This semester, I set up a conversation for my 252 with Mike Czyzniejewski, fiction writer and editor of Mid-American Review--and my students picked his brain for what he was reading, what his writing process looked like, what stories catch his attention as an editor, things to do and not to do. The best piece of advice he gave them was something his mentor told him: find the best story you know and go and write a better one.
Last week, my 252 Skyped with Kent Krueger, author of Iron Lake. We asked him about the use of place in his fiction (and he said that the best place-based fiction that he's found is in the genre novels, not literary fiction). We asked him about his process, what books he likes to read. (For me as a writer, my favorite question to ask any writer is what they're reading right now. Or what they've read lately that's set their world on fire.) He told us about his two failed novels that he wrote before Iron Lake, he told us what he went through to get that book published. (And after we hung up, my students were thrilled to learn that even published authors started where they're sitting right now. I love that moment.) Krueger asked us, since we hadn't asked, about why he'd killed off a certain character in Iron Lake. It seemed that he gets that question a lot and it surprised him some that we hadn't asked. In fact, we had considered that very thing a few class periods before--and we'd decided that Cork, the protagonist, did his best work when his world wasn't going right. Practically, Krueger said that he didn't know when started writing what would happen to that particular character and it surprised him when she died. But she had to, for the series to continue.
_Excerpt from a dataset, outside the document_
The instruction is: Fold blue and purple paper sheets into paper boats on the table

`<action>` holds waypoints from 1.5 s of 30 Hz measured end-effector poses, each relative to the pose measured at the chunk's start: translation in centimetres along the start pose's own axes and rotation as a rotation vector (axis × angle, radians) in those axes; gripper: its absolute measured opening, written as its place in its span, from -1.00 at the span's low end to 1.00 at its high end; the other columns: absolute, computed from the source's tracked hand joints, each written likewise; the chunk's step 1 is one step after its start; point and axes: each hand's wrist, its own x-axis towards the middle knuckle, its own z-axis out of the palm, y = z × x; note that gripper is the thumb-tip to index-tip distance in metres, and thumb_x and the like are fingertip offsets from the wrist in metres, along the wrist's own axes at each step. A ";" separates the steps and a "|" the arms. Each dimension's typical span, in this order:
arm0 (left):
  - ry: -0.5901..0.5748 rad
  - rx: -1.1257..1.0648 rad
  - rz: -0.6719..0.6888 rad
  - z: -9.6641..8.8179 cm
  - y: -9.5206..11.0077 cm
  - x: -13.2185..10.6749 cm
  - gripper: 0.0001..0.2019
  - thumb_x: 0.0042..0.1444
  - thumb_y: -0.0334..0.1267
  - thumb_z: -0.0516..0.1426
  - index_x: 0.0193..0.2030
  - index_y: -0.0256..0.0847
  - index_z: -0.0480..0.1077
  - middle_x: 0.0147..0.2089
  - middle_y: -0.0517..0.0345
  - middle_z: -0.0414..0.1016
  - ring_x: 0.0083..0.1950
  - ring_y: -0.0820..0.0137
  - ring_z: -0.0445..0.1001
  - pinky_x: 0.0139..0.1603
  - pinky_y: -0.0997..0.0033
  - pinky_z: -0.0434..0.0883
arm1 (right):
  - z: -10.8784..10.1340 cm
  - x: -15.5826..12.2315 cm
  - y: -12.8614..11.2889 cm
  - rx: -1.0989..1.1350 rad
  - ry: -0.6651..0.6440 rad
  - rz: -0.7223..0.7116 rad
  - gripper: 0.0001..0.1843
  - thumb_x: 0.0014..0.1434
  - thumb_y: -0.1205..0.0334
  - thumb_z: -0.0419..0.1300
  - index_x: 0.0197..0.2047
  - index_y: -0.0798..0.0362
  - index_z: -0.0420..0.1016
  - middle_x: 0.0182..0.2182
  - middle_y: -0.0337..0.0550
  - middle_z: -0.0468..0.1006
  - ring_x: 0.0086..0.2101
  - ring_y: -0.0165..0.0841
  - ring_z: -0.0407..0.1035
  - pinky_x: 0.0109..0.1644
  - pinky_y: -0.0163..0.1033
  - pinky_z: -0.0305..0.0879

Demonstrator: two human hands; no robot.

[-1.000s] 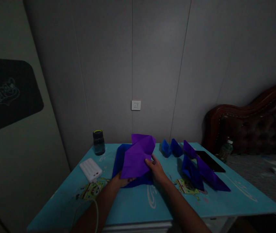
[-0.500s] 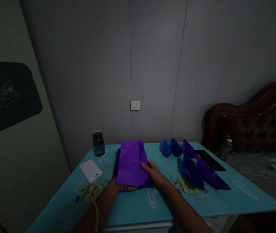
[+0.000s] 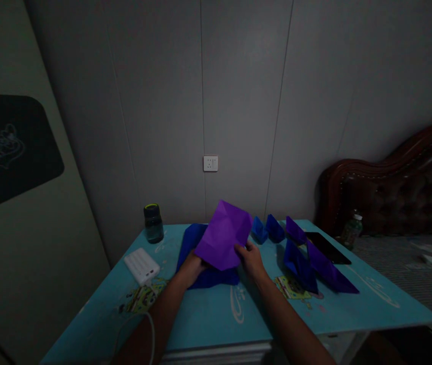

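Note:
A creased sheet of purple paper (image 3: 226, 235) is held up at a tilt between my two hands. My left hand (image 3: 192, 268) grips its lower left part, with the fingertips hidden underneath. At the lower right edge, my right hand (image 3: 250, 257) pinches the sheet, thumb on top. Beneath it, dark blue paper (image 3: 216, 279) lies on the table, partly covered by the purple sheet and my left hand.
Folded paper boats stand at the right: a light blue one (image 3: 259, 230), dark blue ones (image 3: 300, 266) and purple ones (image 3: 329, 268). Beside them lies a black tablet (image 3: 327, 248). A water bottle (image 3: 153, 224) and a white power bank (image 3: 142, 265) with a cable occupy the left.
The purple sheet has been lifted off the blue paper and turned clockwise, its far end now toward the right. Both hands rose with it, uncovering more blue paper.

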 end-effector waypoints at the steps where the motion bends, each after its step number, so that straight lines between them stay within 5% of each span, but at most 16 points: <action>1: 0.049 -0.006 0.016 0.0 0.5 0.3 -0.66 0.07 0.01 0.18 -0.21 -0.25 0.50 -0.33 -0.01 0.60 -0.26 0.21 0.54 -0.22 0.26 0.42 | -0.2 0.1 -0.1 -0.016 0.030 0.007 -0.51 -0.16 0.14 0.40 -0.11 0.06 0.52 -0.33 -0.14 0.64 -0.40 -0.23 0.51 -0.23 -0.13 0.43; 4: 0.167 -0.054 0.028 0.1 2.0 0.8 -0.44 0.11 0.23 0.04 -0.15 -0.29 0.48 -0.16 -0.13 0.58 -0.11 0.19 0.54 -0.04 0.21 0.41 | -0.3 0.0 -0.3 -0.124 0.048 0.014 -0.53 -0.17 0.18 0.36 -0.11 0.06 0.54 -0.27 -0.10 0.63 -0.36 -0.21 0.51 -0.28 -0.15 0.42; 6: 0.131 -0.121 0.043 0.4 2.4 0.7 -0.38 0.11 0.28 0.00 -0.10 -0.30 0.46 -0.08 -0.18 0.56 -0.04 0.17 0.53 0.02 0.19 0.41 | -0.2 -0.3 -0.3 -0.225 -0.031 -0.044 -0.60 -0.17 0.20 0.36 -0.18 0.06 0.59 -0.10 -0.05 0.58 -0.20 -0.15 0.49 -0.17 -0.14 0.42; 10: 0.049 -0.134 0.127 0.9 2.1 0.2 -0.46 0.04 0.11 0.20 0.05 -0.23 0.38 0.00 -0.11 0.54 -0.03 0.19 0.54 0.05 0.19 0.41 | 0.3 -0.8 0.0 -0.336 -0.179 -0.125 -0.71 -0.18 0.18 0.39 -0.30 0.04 0.63 0.07 -0.06 0.47 0.02 -0.08 0.37 0.01 -0.10 0.36; 18: -0.043 -0.061 0.176 1.5 2.6 -0.7 -0.42 0.02 -0.10 0.27 0.17 -0.16 0.26 0.13 -0.09 0.46 0.08 0.16 0.47 0.14 0.15 0.37 | 0.8 -1.3 -0.5 -0.134 -0.128 0.125 -0.47 -0.07 -0.03 0.39 -0.04 -0.01 0.51 -0.11 -0.08 0.60 -0.12 -0.11 0.49 -0.10 -0.06 0.45; 25: -0.081 -0.043 0.139 2.2 2.2 -1.1 -0.38 0.02 -0.19 0.28 0.23 -0.07 0.22 0.23 -0.03 0.36 0.21 0.19 0.38 0.20 0.17 0.31 | 0.1 -0.4 -0.9 -0.076 -0.012 -0.018 -0.51 -0.13 0.09 0.43 -0.10 0.01 0.51 -0.11 -0.09 0.60 -0.15 -0.16 0.50 0.00 -0.03 0.39; 29: -0.047 0.025 0.145 2.1 1.8 -0.9 -0.50 0.02 -0.15 0.28 0.10 -0.18 0.36 0.15 -0.08 0.44 0.17 0.16 0.41 0.18 0.19 0.32 | -0.1 -0.2 -0.8 -0.041 0.006 -0.016 -0.49 -0.16 0.08 0.44 -0.11 0.01 0.50 -0.18 -0.10 0.62 -0.19 -0.15 0.52 -0.06 -0.04 0.42; 34: -0.167 0.104 0.064 1.9 2.0 -1.2 -0.53 -0.01 -0.04 0.28 -0.01 -0.29 0.46 -0.03 -0.11 0.56 -0.07 0.13 0.54 0.01 0.17 0.42 | -0.1 -0.4 -1.2 -0.031 0.032 0.041 -0.21 -0.10 -0.03 0.41 0.18 -0.04 0.30 -0.29 -0.12 0.65 -0.31 -0.14 0.55 -0.22 -0.04 0.47; 41: -0.179 0.042 0.015 1.9 1.8 -1.3 -0.51 -0.01 -0.01 0.28 0.00 -0.28 0.45 -0.11 -0.08 0.59 -0.14 0.17 0.56 -0.06 0.22 0.43 | -0.2 -0.3 -1.6 -0.067 -0.006 0.066 -0.54 -0.06 -0.12 0.35 -0.21 0.05 0.55 -0.32 -0.09 0.65 -0.26 -0.12 0.53 -0.17 -0.06 0.46; 45: -0.040 -0.061 0.083 1.5 1.8 -0.6 -0.51 -0.02 -0.02 0.29 0.01 -0.24 0.43 -0.09 -0.05 0.58 -0.12 0.18 0.56 -0.01 0.18 0.42 | 0.3 -0.6 -1.3 -0.037 -0.059 0.122 -0.51 -0.01 -0.18 0.30 -0.15 0.01 0.55 -0.26 -0.10 0.65 -0.22 -0.15 0.53 -0.12 -0.06 0.45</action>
Last night, my 252 had a lovely conversation with W. Scott Olsen, author of more books than I can count and editor of the literary journal Ascent. What surprised me is how chatty and excited my students were before I turned on the Skype and then they got pretty shy, which was funny to me. But they asked about writing, they asked about publishing, about being interested in editing. We got insights into online literary journals and online submissions, to the future of e-books and such. We talked about what editing means and how many different kinds there are. Scott told a story about an essay I'd rejected at Mid-American Review that Scott not only took, but ended up in the Notables of Best American Essays. When I'd received my copy of Ascent, I'd emailed him, laughing over the weirdness of the whole thing, and then he pointed out that he'd cut the last page of the essay, which completely made it into a different, wonderful piece. In that way, editing is a lot like teaching--finding the potential and making it better.
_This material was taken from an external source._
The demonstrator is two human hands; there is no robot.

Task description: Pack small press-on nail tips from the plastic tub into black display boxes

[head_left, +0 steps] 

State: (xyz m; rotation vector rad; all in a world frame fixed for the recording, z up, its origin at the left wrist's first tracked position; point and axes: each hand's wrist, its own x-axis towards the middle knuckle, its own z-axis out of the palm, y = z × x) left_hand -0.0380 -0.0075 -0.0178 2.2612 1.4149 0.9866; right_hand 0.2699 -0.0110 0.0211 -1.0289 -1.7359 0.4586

I'm in the midst of possibly setting up a conversation with Mark Tredinnick for my 150 class for next week, but I'm not sure it will work. Tredinnick, who's in Australia, is 17 hours ahead of our time zone, which makes my 11:00 class at 4:00 in the morning for him. We'll see. But my students really ended up loving The Blue Plateau, as I knew most of them would, so it would do them good to talk to him.
Next semester, I've already got several conversations already on my syllabus, for both my 150 and my 252. I'm so excited about them, which is a lovely bright spot at the end of this semester. I'm doing conferences this week, trying to calm the fears of my students who are over their heads with stress. And so far, I've only been stood up once today.